* _EXERCISE REQUIREMENTS_: Nothing but the lines from the one containing "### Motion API" through the one containing "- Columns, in", both included, should be given again, each exactly as written below.

START GIVEN ENTRIES

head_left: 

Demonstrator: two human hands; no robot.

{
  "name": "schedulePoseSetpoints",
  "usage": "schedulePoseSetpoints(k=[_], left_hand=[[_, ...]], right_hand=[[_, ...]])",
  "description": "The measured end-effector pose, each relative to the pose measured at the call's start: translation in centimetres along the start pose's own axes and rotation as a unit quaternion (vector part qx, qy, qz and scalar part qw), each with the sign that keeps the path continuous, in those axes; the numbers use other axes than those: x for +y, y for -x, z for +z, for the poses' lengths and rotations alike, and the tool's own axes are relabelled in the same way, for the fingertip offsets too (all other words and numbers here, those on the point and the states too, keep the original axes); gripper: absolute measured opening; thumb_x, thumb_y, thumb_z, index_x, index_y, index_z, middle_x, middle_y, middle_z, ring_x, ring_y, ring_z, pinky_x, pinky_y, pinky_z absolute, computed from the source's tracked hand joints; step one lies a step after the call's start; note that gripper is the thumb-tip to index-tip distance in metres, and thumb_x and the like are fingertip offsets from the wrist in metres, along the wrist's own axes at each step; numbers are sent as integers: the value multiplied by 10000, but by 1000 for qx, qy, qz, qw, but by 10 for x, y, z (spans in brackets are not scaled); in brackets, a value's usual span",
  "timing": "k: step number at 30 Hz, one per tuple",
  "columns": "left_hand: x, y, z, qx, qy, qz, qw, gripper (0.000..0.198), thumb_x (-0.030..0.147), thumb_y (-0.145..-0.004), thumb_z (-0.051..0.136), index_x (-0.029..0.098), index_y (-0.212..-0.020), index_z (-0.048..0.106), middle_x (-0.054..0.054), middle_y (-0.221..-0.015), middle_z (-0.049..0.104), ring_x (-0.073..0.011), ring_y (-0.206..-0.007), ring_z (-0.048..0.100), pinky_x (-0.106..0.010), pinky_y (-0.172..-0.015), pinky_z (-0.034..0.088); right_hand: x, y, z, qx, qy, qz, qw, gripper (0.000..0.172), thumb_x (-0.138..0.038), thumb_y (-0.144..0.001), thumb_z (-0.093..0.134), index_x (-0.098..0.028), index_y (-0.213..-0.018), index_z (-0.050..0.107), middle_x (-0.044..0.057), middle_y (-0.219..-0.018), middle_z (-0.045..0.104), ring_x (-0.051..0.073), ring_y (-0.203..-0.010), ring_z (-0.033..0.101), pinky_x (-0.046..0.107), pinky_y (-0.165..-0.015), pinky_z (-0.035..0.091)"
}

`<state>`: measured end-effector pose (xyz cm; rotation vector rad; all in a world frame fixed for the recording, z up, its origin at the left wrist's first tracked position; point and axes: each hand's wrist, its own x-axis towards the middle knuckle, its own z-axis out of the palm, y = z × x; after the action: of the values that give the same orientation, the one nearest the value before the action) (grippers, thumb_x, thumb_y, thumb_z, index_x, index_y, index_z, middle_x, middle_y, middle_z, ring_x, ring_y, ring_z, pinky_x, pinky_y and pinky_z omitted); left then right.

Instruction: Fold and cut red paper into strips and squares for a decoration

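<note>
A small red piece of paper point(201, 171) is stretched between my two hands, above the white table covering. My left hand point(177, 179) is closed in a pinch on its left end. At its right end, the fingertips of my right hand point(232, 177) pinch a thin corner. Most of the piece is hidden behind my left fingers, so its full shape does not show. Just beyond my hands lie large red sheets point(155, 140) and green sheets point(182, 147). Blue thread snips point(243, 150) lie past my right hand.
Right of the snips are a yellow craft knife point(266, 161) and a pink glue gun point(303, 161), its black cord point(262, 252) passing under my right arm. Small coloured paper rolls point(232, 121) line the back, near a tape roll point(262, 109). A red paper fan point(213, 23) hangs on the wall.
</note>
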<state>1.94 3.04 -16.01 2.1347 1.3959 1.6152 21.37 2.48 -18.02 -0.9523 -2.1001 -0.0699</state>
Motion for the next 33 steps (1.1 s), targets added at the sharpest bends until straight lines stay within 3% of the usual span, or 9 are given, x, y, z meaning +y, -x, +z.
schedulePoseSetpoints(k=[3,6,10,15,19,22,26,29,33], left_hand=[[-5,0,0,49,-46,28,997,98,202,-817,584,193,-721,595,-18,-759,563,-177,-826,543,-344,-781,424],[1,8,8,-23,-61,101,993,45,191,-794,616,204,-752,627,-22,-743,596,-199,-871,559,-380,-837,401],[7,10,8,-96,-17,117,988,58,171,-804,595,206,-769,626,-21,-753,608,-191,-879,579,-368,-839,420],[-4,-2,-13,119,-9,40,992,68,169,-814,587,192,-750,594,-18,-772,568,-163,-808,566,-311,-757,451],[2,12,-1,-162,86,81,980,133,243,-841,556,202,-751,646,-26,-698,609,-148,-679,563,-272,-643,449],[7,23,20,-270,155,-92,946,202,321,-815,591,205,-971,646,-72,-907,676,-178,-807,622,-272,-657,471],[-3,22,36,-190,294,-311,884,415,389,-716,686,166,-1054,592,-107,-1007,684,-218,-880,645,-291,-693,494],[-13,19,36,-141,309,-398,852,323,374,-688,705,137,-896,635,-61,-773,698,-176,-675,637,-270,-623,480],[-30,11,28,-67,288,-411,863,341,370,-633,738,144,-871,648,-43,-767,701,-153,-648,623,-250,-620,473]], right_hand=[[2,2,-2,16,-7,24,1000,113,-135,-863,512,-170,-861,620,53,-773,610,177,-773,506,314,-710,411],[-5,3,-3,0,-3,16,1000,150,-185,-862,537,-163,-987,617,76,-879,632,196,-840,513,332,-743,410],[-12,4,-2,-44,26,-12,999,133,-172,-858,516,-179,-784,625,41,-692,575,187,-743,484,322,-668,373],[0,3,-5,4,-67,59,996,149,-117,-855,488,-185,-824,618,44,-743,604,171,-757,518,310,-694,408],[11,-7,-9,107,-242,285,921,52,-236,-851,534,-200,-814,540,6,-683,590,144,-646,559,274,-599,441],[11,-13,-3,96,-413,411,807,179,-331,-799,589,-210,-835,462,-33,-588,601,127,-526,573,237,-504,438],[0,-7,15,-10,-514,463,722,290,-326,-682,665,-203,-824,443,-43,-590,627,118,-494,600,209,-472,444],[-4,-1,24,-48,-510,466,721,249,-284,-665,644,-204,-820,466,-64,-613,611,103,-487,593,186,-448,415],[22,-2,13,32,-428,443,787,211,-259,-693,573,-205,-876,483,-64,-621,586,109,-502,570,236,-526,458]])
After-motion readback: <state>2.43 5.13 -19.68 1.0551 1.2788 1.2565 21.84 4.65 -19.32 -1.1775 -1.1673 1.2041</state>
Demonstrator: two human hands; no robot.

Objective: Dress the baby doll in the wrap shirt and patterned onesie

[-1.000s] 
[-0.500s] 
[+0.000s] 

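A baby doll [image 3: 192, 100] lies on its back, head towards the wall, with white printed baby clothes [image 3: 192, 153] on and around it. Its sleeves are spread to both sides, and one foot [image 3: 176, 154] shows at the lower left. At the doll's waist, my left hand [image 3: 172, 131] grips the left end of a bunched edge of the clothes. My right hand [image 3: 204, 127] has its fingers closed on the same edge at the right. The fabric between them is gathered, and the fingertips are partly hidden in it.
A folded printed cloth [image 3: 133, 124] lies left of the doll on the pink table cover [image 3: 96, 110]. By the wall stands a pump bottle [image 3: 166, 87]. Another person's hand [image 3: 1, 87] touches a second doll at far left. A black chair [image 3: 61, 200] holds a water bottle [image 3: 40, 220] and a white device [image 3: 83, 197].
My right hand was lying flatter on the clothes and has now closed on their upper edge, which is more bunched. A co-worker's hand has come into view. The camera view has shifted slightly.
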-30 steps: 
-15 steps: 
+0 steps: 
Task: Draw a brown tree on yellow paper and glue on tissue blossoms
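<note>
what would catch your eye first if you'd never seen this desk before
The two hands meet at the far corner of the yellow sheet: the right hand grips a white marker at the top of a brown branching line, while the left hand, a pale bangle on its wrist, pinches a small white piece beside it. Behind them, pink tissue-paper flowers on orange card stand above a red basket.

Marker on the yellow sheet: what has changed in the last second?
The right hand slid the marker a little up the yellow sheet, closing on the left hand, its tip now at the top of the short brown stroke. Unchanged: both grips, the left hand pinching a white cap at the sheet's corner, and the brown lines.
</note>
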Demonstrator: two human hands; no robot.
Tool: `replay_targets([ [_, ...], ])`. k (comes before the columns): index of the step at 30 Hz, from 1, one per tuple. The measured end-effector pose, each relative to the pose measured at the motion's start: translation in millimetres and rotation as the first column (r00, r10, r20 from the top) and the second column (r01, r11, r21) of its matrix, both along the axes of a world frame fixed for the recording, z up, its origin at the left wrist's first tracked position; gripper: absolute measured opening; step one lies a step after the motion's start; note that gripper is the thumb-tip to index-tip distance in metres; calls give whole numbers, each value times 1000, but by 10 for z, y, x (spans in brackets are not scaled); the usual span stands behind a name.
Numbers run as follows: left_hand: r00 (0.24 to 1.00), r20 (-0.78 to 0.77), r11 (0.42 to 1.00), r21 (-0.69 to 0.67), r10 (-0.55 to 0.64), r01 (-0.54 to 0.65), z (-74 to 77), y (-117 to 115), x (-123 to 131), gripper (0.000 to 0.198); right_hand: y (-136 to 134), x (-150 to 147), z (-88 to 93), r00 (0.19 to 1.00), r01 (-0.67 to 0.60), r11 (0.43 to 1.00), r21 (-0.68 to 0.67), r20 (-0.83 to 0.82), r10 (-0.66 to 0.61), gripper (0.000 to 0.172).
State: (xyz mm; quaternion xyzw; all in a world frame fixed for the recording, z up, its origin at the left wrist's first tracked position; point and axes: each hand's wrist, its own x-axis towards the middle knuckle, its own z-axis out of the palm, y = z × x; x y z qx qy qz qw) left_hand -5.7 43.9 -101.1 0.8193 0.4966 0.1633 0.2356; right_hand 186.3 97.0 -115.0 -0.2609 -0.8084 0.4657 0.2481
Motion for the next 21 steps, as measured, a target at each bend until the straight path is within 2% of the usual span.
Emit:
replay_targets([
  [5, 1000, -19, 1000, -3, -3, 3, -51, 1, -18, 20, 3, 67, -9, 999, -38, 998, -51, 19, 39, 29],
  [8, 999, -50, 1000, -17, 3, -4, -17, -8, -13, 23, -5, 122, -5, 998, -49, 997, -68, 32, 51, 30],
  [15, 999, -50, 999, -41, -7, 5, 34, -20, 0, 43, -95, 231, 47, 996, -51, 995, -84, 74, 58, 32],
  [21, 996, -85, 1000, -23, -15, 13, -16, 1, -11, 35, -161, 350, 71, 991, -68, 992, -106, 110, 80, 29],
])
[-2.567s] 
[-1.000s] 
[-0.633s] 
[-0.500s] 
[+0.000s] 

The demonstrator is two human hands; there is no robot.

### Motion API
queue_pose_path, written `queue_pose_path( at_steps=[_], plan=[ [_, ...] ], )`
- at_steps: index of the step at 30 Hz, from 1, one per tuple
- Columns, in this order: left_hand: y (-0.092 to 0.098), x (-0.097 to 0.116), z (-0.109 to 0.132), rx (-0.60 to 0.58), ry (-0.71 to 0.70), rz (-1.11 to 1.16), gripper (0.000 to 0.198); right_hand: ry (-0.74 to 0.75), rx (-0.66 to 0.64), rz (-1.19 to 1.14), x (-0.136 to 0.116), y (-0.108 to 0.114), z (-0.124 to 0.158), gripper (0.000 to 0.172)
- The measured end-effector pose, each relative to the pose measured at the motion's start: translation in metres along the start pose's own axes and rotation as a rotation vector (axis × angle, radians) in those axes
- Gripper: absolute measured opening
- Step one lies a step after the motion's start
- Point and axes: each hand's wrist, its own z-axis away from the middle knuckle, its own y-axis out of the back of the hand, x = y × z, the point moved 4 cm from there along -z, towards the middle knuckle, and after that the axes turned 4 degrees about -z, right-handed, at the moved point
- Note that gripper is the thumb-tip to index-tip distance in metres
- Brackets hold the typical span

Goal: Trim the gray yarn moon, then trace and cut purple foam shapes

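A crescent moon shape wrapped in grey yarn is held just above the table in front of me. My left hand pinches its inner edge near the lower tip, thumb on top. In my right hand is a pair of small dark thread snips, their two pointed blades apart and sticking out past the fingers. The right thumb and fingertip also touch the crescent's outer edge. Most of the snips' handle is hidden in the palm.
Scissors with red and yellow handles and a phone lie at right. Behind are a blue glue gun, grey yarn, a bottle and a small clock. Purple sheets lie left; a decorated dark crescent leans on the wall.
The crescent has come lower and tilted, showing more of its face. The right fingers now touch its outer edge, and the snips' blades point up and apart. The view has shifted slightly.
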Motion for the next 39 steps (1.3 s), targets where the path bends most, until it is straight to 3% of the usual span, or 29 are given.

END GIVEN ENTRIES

* _EXERCISE RESPONSE_:
### Motion API
queue_pose_path, written `queue_pose_path( at_steps=[_], plan=[ [_, ...] ], )`
- at_steps: index of the step at 30 Hz, from 1, one per tuple
- Columns, in this order: left_hand: y (-0.092 to 0.098), x (-0.097 to 0.116), z (-0.109 to 0.132), rx (-0.60 to 0.58), ry (-0.71 to 0.70), rz (-1.11 to 1.16), gripper (0.000 to 0.198); right_hand: ry (-0.74 to 0.75), rx (-0.66 to 0.64), rz (-1.19 to 1.14), x (-0.136 to 0.116), y (-0.108 to 0.114), z (-0.124 to 0.158), gripper (0.000 to 0.172)

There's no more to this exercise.